• Work request: Compute how many lines in the records below contain the string "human" and give that number without other output.

"""

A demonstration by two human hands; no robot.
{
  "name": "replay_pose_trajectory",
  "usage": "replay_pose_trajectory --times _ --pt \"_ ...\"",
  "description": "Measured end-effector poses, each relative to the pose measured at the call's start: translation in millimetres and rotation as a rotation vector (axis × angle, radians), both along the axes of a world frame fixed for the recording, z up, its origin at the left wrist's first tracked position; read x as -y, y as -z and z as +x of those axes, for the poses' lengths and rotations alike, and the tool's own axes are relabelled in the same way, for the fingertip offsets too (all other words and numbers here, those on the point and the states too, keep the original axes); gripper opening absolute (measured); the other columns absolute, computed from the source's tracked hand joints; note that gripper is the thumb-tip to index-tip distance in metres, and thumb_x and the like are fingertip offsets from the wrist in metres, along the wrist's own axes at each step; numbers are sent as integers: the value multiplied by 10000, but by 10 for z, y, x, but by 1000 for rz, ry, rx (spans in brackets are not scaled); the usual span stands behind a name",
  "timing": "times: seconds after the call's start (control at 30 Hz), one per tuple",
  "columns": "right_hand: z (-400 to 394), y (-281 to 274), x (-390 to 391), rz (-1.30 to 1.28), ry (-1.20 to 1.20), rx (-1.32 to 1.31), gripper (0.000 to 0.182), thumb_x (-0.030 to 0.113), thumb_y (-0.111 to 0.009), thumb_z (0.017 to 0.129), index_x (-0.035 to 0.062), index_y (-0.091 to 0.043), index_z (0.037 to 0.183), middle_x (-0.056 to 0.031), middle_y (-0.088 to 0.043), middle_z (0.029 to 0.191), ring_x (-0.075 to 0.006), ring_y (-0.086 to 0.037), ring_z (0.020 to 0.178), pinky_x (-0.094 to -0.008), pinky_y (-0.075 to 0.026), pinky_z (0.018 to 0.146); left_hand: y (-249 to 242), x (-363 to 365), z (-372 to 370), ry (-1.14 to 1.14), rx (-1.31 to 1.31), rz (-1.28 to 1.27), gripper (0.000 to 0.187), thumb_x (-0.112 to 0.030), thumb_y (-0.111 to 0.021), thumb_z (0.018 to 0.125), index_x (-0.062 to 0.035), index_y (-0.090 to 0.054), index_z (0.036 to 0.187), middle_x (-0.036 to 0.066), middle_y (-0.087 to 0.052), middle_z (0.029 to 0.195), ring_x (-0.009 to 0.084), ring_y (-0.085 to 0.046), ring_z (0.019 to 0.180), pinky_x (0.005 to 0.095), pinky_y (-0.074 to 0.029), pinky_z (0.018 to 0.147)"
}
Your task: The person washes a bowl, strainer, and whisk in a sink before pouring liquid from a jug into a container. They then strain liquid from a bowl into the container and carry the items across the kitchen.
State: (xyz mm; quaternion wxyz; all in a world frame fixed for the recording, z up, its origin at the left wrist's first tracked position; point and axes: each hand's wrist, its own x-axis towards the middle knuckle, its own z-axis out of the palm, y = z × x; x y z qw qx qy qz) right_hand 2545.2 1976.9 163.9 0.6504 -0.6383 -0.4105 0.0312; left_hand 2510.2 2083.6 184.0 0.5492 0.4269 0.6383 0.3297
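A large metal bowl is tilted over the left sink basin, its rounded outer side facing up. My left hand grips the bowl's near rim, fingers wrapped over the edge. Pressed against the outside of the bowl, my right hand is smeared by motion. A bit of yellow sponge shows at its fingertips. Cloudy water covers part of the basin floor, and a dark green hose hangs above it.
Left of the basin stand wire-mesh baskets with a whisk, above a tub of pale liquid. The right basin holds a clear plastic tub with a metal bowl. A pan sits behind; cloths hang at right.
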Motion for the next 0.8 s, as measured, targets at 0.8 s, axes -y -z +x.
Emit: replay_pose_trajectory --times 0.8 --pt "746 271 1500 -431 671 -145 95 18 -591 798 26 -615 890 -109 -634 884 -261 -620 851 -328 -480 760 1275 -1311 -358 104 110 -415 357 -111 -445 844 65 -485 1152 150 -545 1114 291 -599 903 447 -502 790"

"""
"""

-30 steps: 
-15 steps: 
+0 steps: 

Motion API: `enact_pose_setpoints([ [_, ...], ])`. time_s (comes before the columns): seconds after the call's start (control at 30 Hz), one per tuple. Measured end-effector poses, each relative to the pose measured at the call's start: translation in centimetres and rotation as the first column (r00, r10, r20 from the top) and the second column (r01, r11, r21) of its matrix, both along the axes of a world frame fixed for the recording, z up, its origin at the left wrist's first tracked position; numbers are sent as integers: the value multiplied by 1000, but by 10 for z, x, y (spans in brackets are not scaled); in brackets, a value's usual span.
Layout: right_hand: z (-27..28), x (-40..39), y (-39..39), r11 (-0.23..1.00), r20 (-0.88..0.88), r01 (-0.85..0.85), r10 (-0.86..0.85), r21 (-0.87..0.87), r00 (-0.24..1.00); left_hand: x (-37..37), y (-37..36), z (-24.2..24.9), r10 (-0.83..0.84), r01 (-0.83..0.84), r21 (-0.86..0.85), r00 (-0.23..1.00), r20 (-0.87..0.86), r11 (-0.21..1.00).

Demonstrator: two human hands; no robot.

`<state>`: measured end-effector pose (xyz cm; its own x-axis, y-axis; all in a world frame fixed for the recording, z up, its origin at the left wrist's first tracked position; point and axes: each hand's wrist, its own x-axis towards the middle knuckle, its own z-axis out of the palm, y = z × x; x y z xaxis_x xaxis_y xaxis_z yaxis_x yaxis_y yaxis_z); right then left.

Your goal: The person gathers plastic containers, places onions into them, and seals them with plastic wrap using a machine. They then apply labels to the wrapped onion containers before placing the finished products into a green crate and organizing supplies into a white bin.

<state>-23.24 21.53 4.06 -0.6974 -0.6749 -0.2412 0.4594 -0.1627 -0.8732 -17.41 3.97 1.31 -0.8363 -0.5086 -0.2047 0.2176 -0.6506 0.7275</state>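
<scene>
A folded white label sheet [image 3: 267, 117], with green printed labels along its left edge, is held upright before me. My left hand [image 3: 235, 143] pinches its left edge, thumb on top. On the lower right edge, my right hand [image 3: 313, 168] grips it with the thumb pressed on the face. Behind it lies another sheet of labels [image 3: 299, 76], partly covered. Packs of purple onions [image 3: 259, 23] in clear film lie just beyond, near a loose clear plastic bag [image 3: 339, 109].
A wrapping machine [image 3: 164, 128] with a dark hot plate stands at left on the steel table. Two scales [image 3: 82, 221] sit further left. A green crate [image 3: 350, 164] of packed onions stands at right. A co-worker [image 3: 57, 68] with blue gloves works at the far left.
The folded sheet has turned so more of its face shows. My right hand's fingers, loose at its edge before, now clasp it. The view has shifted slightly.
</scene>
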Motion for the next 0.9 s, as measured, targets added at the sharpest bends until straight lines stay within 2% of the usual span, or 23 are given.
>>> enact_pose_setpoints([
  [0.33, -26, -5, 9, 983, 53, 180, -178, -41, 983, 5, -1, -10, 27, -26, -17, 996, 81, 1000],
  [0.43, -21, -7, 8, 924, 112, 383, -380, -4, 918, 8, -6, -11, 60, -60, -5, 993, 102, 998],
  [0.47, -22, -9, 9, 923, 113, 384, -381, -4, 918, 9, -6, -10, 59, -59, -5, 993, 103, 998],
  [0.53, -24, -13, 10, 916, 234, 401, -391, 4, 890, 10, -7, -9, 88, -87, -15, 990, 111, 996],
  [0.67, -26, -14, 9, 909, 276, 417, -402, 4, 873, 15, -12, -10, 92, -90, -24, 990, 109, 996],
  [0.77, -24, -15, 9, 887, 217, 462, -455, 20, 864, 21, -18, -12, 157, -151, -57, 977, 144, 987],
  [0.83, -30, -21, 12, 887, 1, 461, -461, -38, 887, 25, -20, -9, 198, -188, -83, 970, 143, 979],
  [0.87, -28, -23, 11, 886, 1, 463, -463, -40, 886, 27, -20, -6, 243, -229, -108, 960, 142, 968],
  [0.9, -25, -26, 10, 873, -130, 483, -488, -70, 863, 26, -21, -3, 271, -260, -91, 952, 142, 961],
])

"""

• Solution for this task: 2